La Fédération internationale des journalistes (FIJ) publie son rapport annuel et dresse un constat brutal : 111 journalistes ont été tués en 2025, dont près de la moitié à Gaza. Le document, rendu public à l’approche de la Journée des droits humains, met en lumière une année particulièrement meurtrière pour les professionnels des médias, marquée par une recrudescence des attaques ciblées et des pressions politiques.

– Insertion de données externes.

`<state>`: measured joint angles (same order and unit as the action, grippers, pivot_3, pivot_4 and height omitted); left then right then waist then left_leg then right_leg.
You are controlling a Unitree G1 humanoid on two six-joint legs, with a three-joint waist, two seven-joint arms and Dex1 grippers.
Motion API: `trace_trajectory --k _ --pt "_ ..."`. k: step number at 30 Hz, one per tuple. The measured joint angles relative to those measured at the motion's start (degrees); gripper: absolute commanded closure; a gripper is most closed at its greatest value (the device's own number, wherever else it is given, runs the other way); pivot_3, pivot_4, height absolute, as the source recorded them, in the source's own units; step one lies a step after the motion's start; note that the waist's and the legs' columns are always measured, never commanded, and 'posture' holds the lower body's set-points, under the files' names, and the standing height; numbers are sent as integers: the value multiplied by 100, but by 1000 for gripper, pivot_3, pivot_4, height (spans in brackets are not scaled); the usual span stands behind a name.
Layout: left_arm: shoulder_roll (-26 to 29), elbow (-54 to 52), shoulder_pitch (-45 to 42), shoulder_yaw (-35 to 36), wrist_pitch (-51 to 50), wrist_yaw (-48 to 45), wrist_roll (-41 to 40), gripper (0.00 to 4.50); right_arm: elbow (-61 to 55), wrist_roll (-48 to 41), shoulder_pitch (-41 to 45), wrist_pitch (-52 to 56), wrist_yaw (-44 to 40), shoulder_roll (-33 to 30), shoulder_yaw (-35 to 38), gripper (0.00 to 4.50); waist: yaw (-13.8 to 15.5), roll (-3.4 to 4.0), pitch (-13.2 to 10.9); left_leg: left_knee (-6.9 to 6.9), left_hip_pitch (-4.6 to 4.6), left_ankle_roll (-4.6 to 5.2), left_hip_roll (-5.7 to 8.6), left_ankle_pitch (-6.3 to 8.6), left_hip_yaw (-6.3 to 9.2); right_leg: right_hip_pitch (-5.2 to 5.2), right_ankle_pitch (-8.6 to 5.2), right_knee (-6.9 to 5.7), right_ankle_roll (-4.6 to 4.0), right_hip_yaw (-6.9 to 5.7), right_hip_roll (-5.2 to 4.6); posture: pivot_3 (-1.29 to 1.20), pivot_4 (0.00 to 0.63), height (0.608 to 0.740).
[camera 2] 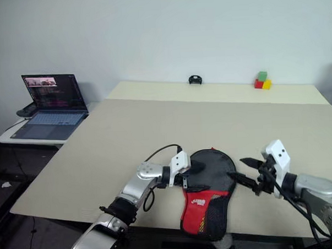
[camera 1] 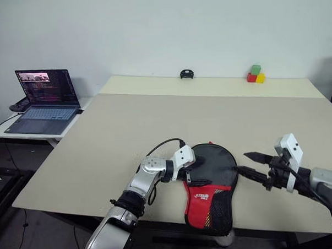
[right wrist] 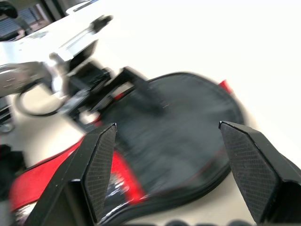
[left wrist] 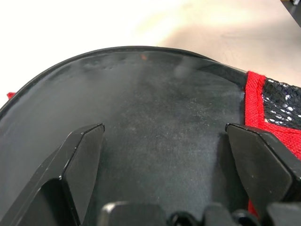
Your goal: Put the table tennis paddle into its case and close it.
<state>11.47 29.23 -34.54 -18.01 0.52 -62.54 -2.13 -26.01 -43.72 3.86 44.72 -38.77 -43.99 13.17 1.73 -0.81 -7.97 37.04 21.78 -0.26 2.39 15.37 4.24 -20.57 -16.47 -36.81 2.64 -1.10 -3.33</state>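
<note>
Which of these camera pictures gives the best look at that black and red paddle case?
The left eye view: the whole case lies on the table, black round top and red lower panel with logo. The right eye view matches it. The left wrist view shows its black surface up close; the right wrist view shows it blurred.

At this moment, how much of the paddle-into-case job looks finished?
Looks done: no bare paddle lies on the table; the case lies flat at the near edge with its round end filled out, so the paddle seems inside. In hand: the left tool sits open over the case's round end; the right tool is open beside it, holding nothing. Left: whether the zip is closed cannot be seen.
</note>
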Motion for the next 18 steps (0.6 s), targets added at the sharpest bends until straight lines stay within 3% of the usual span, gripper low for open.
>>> trace_trajectory --k 9,18 --pt "432 -1558 591 298 -1265 272 -438 0 1491 628 993 -796 -688 112 -381 708 -82 4 -118 -3 46 0 -15 0 -16 -80 -3 -30 -18 29 -1 0 150 740" --pt "1212 -3522 728 1303 -2406 808 -1170 0 2946 1257 1659 -1524 -1474 94 -559 708 -156 8 -137 2 81 -16 -13 -9 -27 -111 -2 -28 -19 33 -8 0 150 740"
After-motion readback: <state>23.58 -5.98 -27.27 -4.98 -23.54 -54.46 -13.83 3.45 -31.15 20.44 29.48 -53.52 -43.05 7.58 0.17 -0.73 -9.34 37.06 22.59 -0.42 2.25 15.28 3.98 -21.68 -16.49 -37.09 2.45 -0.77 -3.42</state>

Télécharger la liste des journalistes tués ⤵️
Depuis 1990, la FIJ recense 3 156 journalistes tués dans le monde, avec une moyenne de 91 morts par an. Le Moyen-Orient, une fois encore, concentre la majorité des cas : 69 décès, dont 51 en Palestine. L’organisation dénonce notamment l’attaque du 10 août qui a coûté la vie au reporter Anas Al-Sharif et à plusieurs de ses collègues. D’autres régions restent à haut risque : l’Asie-Pacifique compte 15 morts et un nombre record de journalistes emprisonnés, l’Europe en enregistre 10, tandis que l’Afrique et les Amériques comptent respectivement 9 et 8 victimes.

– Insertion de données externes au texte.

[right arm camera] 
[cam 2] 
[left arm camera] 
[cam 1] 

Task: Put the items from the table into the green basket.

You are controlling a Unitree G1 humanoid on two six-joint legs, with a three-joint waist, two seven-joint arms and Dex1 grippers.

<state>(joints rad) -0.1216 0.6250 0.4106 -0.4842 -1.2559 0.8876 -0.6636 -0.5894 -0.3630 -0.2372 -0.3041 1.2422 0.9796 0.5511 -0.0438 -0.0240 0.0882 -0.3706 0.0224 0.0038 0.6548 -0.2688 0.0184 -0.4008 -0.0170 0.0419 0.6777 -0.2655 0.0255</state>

La FIJ souligne également l’explosion du nombre de journalistes emprisonnés : 533 dans le monde, dont 143 en Chine et 41 Palestiniens détenus en Israël. La présidente de l’organisation, Dominique Pradalié, fustige « l’inaction honteuse » des gouvernements et appelle les Nations unies à adopter un instrument international dédié à la protection des journalistes. Un rappel sévère que le droit à l’information, déjà fragilisé, est aujourd’hui plus menacé que jamais.